Lemper: Im Alltag sind für mich Liebe und Spaß das Wichtigste. Meine Kinder sollen Begeisterung empfinden – ob für Schule, Bücher oder eigene Projekte – und Empathie für andere entwickeln. Ohne das droht eine Entfremdung, gerade in einer Generation, die stark vom Internet geprägt ist. Meine Älteren sind noch ohne aufgewachsen, aber der Jüngste ist völlig hineingedrückt worden. Deshalb versuche ich, ihnen menschliche Nähe zu vermitteln: Unterstützung, Umarmungen, das Gefühl, nie allein zu sein und in der Familie immer Zuflucht zu haben. Jeder von ihnen hat sein eigenes Universum an Leidenschaften, und ich stehe mit allen täglich in engem Kontakt.
Das ist natürlich schön. Aber als Karrieremutter war es wahrscheinlich nicht immer einfach, den engen Kontakt zu halten, oder?
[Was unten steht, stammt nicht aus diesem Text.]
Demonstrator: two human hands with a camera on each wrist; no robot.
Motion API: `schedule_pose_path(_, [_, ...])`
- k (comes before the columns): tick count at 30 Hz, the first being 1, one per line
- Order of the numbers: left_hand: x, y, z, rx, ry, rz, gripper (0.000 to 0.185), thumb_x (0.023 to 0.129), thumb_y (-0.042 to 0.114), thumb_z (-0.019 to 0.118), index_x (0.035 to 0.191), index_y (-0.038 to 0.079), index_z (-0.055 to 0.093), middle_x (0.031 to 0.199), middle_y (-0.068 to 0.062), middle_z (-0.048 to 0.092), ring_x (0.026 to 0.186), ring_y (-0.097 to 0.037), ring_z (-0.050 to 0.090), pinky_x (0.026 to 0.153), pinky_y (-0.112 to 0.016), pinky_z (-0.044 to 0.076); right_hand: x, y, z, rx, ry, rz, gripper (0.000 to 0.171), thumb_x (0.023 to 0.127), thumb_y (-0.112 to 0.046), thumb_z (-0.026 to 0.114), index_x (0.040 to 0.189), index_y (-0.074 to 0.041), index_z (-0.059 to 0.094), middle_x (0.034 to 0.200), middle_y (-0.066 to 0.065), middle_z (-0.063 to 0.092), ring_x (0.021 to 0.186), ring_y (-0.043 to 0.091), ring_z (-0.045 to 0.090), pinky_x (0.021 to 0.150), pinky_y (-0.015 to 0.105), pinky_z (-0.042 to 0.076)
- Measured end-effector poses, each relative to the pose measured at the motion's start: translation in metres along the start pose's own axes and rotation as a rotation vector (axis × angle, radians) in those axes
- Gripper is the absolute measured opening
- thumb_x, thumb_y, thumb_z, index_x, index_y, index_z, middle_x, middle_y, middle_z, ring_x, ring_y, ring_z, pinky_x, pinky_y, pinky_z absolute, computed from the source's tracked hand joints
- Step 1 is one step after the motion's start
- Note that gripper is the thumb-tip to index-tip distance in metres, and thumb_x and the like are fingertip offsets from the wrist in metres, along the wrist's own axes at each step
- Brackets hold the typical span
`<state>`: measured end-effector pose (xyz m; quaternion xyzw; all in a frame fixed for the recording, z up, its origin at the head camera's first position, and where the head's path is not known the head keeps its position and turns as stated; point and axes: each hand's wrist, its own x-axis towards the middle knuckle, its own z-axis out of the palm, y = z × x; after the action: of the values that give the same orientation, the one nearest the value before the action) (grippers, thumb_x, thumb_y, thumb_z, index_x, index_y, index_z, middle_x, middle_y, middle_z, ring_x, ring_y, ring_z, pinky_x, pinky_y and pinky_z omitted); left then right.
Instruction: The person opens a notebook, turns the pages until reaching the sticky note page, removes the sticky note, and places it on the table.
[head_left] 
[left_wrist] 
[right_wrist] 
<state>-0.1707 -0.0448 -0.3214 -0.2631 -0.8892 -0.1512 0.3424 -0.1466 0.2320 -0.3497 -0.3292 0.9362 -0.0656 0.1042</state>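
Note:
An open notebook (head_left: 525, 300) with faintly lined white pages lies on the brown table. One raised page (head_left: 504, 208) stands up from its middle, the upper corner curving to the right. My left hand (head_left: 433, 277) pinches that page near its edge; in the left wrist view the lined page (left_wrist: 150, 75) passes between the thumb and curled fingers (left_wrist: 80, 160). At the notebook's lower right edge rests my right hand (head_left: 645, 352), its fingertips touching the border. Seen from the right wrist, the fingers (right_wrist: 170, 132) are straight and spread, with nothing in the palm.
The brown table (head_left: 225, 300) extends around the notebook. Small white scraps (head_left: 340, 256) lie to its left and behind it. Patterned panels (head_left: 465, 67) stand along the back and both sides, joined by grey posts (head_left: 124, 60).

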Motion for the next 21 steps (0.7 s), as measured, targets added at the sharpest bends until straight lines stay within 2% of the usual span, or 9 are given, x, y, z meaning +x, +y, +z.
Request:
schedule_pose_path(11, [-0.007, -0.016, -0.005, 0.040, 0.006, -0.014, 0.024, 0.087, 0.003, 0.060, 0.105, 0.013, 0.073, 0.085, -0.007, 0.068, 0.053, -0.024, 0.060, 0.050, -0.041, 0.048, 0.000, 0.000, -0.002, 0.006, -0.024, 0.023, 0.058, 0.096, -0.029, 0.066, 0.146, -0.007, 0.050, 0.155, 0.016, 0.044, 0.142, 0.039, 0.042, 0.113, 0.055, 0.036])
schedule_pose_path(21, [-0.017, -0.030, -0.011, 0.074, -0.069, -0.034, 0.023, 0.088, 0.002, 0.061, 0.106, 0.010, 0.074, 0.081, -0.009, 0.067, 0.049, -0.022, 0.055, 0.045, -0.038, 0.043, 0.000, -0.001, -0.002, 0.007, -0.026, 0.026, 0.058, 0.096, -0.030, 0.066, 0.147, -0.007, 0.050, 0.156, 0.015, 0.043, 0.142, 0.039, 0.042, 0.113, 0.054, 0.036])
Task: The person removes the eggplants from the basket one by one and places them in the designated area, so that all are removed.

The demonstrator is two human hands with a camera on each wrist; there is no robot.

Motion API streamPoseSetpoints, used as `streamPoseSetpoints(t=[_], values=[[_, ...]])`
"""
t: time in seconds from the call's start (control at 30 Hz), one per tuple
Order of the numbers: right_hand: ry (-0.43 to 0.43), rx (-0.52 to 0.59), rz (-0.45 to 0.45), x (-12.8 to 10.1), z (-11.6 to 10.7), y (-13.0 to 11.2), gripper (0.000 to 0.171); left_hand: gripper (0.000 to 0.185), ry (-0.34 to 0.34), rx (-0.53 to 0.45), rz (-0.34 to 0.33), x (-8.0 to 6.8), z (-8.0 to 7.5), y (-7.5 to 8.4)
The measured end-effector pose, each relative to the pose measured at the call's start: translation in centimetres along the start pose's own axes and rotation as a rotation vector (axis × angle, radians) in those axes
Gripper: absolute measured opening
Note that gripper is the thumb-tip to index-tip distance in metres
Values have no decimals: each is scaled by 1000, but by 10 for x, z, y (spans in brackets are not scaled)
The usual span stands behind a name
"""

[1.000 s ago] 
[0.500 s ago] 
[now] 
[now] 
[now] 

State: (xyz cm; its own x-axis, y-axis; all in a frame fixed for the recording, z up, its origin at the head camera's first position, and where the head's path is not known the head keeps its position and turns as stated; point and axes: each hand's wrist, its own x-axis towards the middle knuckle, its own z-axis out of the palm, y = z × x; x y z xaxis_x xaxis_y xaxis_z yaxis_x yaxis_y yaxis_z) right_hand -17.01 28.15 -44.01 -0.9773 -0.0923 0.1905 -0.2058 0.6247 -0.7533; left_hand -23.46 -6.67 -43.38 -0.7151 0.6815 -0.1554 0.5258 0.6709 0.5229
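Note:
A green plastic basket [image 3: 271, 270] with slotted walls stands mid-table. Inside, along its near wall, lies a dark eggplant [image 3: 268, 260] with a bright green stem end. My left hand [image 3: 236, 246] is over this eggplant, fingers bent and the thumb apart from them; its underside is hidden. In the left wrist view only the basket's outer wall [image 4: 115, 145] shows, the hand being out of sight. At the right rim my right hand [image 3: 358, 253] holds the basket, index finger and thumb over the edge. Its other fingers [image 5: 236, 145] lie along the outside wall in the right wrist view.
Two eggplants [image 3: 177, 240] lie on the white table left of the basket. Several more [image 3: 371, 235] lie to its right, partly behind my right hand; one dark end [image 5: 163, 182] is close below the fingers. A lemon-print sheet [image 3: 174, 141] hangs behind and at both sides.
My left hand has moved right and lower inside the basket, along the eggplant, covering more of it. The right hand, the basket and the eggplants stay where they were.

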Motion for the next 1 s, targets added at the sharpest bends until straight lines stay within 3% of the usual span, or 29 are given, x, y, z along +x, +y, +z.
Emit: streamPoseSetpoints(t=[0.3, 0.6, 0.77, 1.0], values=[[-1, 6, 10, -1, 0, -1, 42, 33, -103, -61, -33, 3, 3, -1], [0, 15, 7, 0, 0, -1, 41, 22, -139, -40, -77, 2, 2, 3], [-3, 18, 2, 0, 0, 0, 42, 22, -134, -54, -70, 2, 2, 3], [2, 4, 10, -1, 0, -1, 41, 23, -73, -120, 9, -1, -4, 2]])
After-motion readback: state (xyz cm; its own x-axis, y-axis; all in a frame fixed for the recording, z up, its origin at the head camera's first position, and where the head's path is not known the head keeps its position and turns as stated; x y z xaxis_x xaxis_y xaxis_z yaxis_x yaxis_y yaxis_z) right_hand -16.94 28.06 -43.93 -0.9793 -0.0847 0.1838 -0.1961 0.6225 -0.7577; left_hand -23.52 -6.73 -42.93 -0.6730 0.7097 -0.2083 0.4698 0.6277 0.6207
Lemper: Nein, es gab wirklich ein paar Jahre, in denen ich nicht so viel da war. Besonders die Broadway-Jahre waren sehr schwierig, weil ich die Kinder abends nie ins Bett bringen konnte – und das hat ja einige Jahre gedauert. Aber ich habe meinen Haushalt so eingerichtet, dass immer liebevolle Menschen um sie herum waren: das Kindermädchen, das viele Jahre bei uns war, mein Mann, und die großen Geschwister, die sich um die kleineren gekümmert haben.
Wir sind ja auch eine Patchworkfamilie, in der zwei Väter mit im Spiel sind, und so hat es irgendwie funktioniert. Ich glaube, das Wichtige, was die Kinder dabei gesehen haben, ist, dass man einen Lebensbereich und einen Beruf haben kann, für den man echte Begeisterung empfindet. Nicht so, dass man die Arbeit „abdreht“ und erleichtert nach Hause kommt, weil sie endlich vorbei ist, sondern dass man sich mit Feuer, Flamme, Leib und Seele hineinkniet. Und genau das leben meine Kinder nun auch in ihren eigenen Feldern der Begeisterung.